Dorong Implementasi Pertanian Modern : BRMP Subar Lakukan Sosialisasi PM AAS di Kota Buktittinggi
Bukittinggi (16/7/2026) – Balai Besar Penerapan Modernisasi Pertanian (BRMP) Sumatera Barat melaksanakan kegiatan sosialisasi Pertanian Modern–Advanced Agriculture System (PM-AAS) di Balai Penyuluhan Pertanian (BPP) Mandiangin, Kecamatan Koto Selayan, Kota Bukittinggi, Kamis (16/7). Kegiatan ini dihadiri oleh Kepala Dinas Pertanian dan Pangan Kota Bukittinggi, Sekretaris Dinas, penyuluh pertanian, perwakilan Kelompok Tani serta Tim PM-AAS BRMP Sumatera Barat.

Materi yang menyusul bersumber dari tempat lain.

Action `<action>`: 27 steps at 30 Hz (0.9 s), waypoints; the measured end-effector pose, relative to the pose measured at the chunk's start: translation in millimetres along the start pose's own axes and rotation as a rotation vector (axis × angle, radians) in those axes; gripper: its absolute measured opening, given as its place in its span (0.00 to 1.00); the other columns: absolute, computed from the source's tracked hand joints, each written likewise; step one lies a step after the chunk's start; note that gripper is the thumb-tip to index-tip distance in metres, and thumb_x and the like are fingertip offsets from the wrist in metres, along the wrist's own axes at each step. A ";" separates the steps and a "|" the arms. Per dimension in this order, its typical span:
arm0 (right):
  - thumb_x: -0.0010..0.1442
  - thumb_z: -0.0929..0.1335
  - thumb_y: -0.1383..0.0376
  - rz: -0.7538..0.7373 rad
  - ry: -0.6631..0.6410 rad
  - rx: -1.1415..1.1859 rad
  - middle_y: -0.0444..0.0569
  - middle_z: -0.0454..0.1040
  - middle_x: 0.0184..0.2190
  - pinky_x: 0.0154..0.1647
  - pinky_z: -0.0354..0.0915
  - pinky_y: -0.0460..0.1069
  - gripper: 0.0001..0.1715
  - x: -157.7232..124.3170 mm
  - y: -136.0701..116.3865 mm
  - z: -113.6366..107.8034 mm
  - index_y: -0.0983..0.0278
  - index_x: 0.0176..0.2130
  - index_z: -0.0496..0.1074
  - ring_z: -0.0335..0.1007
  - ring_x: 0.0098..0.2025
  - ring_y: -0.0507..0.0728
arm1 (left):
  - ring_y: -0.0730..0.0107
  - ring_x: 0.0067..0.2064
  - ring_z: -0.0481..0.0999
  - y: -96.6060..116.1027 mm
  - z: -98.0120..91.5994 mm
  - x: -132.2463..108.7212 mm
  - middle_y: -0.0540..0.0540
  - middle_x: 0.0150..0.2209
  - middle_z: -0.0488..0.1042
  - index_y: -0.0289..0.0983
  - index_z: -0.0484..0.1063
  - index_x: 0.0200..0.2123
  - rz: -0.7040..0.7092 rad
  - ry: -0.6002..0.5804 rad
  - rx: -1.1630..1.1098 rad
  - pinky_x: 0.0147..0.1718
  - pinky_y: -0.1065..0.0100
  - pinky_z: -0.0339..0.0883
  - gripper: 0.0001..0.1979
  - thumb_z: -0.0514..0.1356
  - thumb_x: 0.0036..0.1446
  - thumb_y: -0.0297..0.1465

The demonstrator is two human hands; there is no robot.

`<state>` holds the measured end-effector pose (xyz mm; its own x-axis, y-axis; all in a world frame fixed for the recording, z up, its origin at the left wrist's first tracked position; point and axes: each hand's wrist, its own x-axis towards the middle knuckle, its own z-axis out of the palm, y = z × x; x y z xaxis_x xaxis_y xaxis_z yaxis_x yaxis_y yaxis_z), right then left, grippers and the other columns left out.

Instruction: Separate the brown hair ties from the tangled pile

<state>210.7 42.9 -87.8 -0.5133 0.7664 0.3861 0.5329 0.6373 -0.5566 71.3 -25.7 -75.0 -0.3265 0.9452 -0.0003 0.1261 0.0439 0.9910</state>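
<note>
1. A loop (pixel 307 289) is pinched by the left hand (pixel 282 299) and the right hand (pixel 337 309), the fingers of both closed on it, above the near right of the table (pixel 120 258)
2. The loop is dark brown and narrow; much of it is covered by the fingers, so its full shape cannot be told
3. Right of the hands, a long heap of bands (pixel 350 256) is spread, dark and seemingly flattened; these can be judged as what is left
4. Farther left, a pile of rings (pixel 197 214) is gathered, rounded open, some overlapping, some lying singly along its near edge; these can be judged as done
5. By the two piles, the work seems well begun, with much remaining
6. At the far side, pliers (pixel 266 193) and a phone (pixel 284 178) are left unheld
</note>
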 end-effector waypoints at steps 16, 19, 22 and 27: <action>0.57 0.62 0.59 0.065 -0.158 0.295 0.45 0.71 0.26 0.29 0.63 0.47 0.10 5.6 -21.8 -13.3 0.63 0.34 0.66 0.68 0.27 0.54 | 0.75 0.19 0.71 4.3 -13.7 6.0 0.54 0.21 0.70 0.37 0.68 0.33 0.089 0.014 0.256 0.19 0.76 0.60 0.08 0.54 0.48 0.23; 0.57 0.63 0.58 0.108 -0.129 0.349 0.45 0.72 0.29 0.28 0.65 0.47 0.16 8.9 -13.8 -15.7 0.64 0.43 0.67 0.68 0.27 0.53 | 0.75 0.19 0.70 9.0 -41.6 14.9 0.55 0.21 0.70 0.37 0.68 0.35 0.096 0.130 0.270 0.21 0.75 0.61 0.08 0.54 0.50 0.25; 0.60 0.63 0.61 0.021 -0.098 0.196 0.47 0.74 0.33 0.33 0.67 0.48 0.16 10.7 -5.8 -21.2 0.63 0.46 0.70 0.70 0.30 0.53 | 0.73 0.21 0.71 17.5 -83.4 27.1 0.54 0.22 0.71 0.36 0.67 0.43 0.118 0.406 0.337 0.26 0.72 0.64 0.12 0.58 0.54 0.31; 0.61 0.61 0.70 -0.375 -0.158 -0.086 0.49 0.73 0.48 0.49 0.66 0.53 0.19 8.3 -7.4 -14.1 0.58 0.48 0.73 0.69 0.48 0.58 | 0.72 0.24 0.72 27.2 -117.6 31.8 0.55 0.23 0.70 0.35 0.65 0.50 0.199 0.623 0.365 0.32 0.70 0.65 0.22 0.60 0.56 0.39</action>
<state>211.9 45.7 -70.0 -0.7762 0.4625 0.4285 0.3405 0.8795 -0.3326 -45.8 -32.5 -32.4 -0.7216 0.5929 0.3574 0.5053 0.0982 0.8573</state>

Dalam sambutannya, Kepala Dinas Pertanian dan Pangan Kota Bukittinggi, Silvirawane Ria Putri, menyampaikan apresiasi atas hadirnya inovasi yang dikembangkan oleh Kementerian Pertanian melalui teknologi PM-AAS. Beliau menegaskan bahwa keberhasilan suatu inovasi tidak hanya ditentukan oleh teknologi yang digunakan, tetapi juga oleh sinergi dan kerja sama yang baik antara pemerintah daerah, penyuluh pertanian, serta kelompok tani.
Pada sesi pemaparan materi, Tatit Sastrini selaku Tim PM-AAS BRM Sumatera Barat mengupas secara rinci teknis pelaksanaan teknologi PM AAS mulai dari persiapan lahan hingga pelaksanaan panen, serta berbagai antisipasi yang perlu dilakukan dalam implementasi PM AAS. Tatit juga menegaskan pesan Menteri Pertanian bahwa keberhasilan implementasi PM-AAS sangat bergantung pada kesiapan lahan. Pemberian pupuk organik menjadi salah satu langkah penting yang perlu diperhatikan sebelum pelaksanaan tanam.

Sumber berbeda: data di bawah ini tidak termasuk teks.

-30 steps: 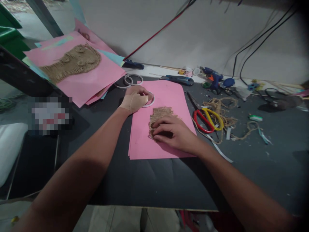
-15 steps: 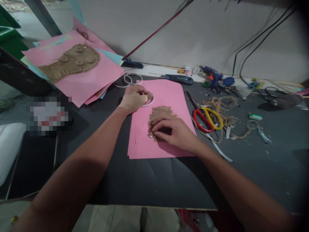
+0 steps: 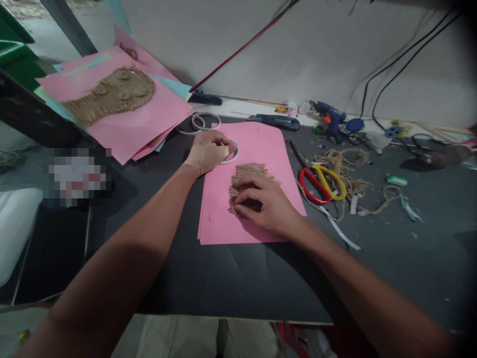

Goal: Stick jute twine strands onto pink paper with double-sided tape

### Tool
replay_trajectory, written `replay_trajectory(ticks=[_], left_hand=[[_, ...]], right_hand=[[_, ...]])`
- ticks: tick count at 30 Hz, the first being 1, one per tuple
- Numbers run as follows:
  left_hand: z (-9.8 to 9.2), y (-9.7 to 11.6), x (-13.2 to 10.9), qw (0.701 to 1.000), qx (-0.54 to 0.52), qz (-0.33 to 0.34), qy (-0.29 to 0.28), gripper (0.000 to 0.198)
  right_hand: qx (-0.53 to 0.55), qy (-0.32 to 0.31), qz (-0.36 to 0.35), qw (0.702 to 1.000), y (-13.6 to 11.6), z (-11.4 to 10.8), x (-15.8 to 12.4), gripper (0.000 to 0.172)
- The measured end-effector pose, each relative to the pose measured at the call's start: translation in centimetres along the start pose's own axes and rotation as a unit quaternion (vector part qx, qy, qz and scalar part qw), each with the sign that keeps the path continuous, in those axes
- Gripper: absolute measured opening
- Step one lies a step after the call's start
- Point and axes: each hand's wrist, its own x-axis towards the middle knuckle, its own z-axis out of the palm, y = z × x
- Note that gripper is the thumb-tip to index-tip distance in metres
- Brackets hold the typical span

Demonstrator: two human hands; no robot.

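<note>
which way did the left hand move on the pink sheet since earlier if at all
No, no visible shift: the left hand sits at the same spot on the upper left edge of the pink sheet, over a white tape ring.

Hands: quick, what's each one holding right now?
Left hand: closed, holding a white tape roll.
Right hand: open, pressing on a burlap patch.
</note>
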Motion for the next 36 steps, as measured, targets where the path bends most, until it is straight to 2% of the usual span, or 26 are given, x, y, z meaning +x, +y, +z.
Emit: replay_trajectory(ticks=[3,7,12,17,20,28,36], left_hand=[[0.0,0.0,0.0,1.000,-0.005,0.000,0.001,0.015],[0.0,0.1,-0.1,1.000,-0.006,-0.001,0.006,0.015],[0.0,0.2,-0.1,1.000,-0.009,-0.015,0.002,0.015],[0.0,0.0,-0.1,1.000,-0.005,-0.010,0.005,0.014],[0.1,-0.1,-0.2,1.000,-0.014,-0.002,0.007,0.014],[0.0,0.1,-0.1,1.000,-0.001,-0.009,0.004,0.014],[0.0,-0.1,-0.1,1.000,-0.003,-0.001,0.005,0.017]], right_hand=[[-0.013,-0.008,-0.044,0.999,0.1,-0.2,-0.2,0.009],[-0.061,-0.060,-0.106,0.991,0.2,-1.0,-0.5,0.018],[-0.076,-0.110,-0.120,0.984,-0.3,-2.0,-0.3,0.021],[-0.204,-0.150,-0.150,0.956,-1.7,-2.3,-0.4,0.030],[-0.238,-0.173,-0.150,0.944,-2.3,-2.2,-0.6,0.034],[-0.148,-0.135,-0.165,0.966,-1.0,-2.1,-0.6,0.029],[-0.122,-0.132,-0.144,0.973,-1.5,-2.0,-0.4,0.029]])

Kegiatan dilanjutkan dengan sesi diskusi dan tanya jawab yang berlangsung secara interaktif. Antusiasme peserta menunjukkan besarnya minat terhadap inovasi pertanian modern yg disampaikan.
Melalui kegiatan sosialisasi ini diharapkan seluruh pemangku kepentingan memiliki pemahaman yang sama mengenai konsep dan manfaat teknologi PM-AAS, sehingga implementasinya di Kota Bukittinggi dapat berjalan secara optimal. Sinergi antara Kementerian Pertanian, Pemerintah Daerah, penyuluh pertanian, dan Kelompok Tani diharapkan mampu mempercepat adopsi teknologi pertanian modern ini guna mendukung swasembada pangan berkelanjutan.